Requirement:
The lines from the start of the data up to and including the one with "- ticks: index" should be returned exactly, and nothing else.

Given information:
════
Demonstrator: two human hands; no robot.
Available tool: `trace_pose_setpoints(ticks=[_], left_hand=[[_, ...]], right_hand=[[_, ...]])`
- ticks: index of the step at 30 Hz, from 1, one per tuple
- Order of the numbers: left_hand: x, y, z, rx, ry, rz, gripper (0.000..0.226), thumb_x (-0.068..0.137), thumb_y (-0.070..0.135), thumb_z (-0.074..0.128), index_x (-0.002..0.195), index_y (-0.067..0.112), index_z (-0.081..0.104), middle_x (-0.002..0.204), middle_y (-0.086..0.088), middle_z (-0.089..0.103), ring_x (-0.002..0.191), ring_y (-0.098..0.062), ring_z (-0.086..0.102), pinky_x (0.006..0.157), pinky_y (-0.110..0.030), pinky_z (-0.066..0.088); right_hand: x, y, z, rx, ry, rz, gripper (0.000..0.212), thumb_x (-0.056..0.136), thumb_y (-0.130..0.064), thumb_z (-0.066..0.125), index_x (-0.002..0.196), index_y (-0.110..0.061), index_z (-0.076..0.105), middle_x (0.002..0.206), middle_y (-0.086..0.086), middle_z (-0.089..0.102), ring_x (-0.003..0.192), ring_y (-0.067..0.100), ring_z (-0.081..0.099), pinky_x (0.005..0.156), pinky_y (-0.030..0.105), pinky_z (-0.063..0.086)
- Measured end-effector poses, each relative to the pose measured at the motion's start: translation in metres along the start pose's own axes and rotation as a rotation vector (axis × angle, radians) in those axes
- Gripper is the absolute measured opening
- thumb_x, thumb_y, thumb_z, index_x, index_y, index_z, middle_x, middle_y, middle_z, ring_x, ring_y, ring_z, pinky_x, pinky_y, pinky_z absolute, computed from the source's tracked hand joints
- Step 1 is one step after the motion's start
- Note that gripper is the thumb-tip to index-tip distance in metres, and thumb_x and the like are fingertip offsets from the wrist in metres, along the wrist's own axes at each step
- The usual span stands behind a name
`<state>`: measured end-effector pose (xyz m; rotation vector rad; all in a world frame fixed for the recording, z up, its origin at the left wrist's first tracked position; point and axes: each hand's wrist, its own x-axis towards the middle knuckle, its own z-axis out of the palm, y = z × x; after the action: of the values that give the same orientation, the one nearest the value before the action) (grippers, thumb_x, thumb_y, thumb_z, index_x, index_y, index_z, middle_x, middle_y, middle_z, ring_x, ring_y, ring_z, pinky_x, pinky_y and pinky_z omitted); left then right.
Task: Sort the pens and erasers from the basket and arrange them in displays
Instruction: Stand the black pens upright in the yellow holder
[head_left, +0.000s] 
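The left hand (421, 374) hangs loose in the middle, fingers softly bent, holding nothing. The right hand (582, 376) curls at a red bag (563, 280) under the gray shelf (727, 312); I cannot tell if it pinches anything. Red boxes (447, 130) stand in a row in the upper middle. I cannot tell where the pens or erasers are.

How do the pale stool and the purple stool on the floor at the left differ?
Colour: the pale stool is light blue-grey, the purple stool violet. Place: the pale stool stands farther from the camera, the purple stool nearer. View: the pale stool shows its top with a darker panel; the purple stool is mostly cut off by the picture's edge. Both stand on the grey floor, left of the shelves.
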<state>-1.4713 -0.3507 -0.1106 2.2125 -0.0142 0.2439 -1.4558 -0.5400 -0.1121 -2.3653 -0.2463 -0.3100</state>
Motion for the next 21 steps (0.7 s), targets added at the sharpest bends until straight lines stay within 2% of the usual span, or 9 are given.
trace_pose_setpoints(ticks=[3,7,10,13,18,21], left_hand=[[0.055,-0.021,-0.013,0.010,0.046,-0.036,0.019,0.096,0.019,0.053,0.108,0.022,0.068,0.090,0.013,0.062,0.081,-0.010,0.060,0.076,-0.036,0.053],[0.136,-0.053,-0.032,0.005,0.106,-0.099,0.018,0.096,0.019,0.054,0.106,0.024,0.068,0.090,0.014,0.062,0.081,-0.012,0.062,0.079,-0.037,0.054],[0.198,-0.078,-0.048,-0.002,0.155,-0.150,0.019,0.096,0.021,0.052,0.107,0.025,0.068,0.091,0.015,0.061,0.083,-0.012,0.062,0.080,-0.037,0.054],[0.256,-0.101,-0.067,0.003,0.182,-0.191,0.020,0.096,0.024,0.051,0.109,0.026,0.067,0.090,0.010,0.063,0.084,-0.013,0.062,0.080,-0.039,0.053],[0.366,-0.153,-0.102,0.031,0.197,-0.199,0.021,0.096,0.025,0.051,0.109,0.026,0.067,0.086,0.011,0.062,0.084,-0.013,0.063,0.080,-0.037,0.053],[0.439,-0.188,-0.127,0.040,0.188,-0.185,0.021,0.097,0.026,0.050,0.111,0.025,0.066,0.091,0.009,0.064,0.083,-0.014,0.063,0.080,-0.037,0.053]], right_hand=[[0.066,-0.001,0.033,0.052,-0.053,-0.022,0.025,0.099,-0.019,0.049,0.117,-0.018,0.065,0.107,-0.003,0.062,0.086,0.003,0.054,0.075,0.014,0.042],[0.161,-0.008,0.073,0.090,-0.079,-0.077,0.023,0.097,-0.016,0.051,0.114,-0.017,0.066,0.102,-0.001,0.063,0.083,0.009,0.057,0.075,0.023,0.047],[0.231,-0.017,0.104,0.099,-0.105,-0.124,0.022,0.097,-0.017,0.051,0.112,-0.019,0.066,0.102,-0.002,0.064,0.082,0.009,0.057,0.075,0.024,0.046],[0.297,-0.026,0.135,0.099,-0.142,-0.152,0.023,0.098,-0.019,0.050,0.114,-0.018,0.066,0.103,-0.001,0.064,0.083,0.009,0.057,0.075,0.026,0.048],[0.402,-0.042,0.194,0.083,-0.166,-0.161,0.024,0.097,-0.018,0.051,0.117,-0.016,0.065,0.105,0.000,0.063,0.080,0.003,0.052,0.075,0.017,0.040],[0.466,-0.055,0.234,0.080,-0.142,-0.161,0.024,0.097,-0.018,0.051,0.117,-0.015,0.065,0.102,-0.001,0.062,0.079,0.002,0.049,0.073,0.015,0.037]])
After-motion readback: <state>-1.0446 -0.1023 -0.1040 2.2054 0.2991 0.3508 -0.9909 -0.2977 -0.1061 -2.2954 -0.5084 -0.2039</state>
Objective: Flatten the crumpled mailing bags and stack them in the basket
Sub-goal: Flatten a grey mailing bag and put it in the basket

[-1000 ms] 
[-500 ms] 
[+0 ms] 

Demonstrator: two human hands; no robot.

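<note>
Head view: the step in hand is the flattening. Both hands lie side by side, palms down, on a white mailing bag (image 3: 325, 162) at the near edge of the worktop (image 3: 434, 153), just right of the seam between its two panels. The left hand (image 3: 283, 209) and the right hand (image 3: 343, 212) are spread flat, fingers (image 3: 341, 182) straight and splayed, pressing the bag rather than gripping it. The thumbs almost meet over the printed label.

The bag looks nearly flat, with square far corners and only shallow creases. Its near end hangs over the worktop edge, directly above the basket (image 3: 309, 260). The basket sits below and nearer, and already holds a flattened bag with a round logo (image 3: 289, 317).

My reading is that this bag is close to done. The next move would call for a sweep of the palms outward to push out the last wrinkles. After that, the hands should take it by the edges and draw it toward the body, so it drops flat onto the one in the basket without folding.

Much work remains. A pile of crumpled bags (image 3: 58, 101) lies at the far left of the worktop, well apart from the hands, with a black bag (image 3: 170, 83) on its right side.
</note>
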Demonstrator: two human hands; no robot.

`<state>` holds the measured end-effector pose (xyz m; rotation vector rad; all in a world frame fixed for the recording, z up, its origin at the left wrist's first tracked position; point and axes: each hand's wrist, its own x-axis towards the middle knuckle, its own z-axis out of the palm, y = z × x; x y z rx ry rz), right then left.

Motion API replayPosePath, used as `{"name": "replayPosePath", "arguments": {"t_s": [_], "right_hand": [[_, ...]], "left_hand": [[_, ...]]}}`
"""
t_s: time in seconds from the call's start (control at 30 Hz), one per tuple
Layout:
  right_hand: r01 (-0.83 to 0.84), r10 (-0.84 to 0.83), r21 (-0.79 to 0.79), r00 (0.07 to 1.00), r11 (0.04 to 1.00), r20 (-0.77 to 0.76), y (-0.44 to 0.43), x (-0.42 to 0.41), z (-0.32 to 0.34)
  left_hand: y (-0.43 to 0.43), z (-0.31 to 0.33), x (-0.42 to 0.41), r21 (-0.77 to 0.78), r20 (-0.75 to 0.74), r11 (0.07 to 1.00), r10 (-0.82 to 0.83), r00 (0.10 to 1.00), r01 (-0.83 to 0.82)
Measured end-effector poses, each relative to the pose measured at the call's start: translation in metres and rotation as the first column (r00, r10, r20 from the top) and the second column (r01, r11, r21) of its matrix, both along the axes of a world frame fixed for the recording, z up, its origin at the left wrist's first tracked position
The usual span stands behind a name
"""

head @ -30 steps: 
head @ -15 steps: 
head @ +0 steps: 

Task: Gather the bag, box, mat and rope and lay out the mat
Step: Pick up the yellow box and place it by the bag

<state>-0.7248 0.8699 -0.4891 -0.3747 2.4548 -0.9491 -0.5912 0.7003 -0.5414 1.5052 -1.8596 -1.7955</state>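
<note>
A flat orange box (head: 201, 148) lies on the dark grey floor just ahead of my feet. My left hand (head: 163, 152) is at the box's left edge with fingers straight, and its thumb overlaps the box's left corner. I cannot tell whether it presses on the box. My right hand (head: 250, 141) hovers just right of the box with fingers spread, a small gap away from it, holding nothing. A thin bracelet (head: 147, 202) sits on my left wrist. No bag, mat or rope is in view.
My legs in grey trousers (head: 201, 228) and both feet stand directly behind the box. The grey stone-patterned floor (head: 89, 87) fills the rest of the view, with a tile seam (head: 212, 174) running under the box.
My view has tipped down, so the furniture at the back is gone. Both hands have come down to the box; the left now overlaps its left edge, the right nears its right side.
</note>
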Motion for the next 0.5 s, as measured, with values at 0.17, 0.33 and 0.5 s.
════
Solution:
Demonstrator: two human hands; no robot.
Available tool: `trace_pose_setpoints(ticks=[_], left_hand=[[_, ...]], right_hand=[[_, ...]])`
- ticks: index of the step at 30 Hz, from 1, one per tuple

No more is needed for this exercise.